Les forces armées de la République Démocratique du Congo ont vivement condamné la soirée du lundi 6 Mars 2022 une énième attaque de la rébellion du M23 qui a cette fois visée un contingent de l’EAC et un camp des déplacés.
D’après le porte-parole des FARDC, le lieutenant colonel Ndjike Kaiko Guillaume, “cela constitue une une nième violation d’un cessez-le-feu par le M23/RDF”. Le militaire raconte que les rebelles appuyés par les éléments de l’armée rwandaises ont lancé une attaque ayant ciblée le contingent burundais de l’EAC, le camp des déplacés et les environs de Mubambiro. Une attaque au mortier 82 et 120. Le porte-parole de l’armée fait état « d’énormes dégâts ».
Cette réaction de l’armée régulière arrive alors que les combats ont repris ce lundi aux environs de Sake. Ces derniers se sont concentrés notamment autour de Karuba et Malehe, dans les groupements Mufuni-Karuba et Kamuronza.
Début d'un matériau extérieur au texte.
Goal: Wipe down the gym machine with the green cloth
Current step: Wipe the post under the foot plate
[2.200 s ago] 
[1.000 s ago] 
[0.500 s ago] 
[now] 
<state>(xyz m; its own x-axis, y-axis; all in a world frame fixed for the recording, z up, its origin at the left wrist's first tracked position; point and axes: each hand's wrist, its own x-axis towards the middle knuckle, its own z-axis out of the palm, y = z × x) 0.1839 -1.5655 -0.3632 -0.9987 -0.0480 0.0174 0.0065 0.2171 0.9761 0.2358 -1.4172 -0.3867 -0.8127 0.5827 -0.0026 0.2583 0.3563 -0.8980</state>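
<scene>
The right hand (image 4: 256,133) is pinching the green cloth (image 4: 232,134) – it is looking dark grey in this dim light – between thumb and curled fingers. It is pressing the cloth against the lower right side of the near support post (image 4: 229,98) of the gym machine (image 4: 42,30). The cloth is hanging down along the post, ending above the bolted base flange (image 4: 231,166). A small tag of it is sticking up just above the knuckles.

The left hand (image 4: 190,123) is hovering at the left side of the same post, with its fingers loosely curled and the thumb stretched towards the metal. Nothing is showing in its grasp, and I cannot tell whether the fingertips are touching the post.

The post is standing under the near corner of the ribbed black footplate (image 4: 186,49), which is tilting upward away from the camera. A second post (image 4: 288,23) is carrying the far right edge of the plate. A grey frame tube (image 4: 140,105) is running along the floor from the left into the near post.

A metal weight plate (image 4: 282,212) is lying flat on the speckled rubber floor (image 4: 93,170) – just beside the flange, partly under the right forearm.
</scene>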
Les sources militaires indiquent que l’armée a reconquis Karuba dimanche et essaie d’avancer vers Mushaki. Cependant, plusieurs sources affirment que le M23 renforce à on tour ses effectifs à Mushaki.
Un autre front a eu lieu dans le Rutshuru. Les combats ont débuté tôt ce matin, lorsque les rebelles ont attaqué les troupes des FARDC basées à Kirima, dans le groupement Mutanda, en chefferie de Bwito. Les rebelles cherchaient à faire l’assaut sur Kibirizi, et après quelques heures d’échanges de tirs, ils se sont emparés du village Kibingu puis de Kibirizi qui était jusqu’alors une position cruciale que tenait l'armée congolaise pour empêcher l'avancée des rebelles vers Kanyabayonga dans la partie Grand-Nord de la province du Nord-Kivu, partie qui comprend notamment les territoires de Lubero et de Beni.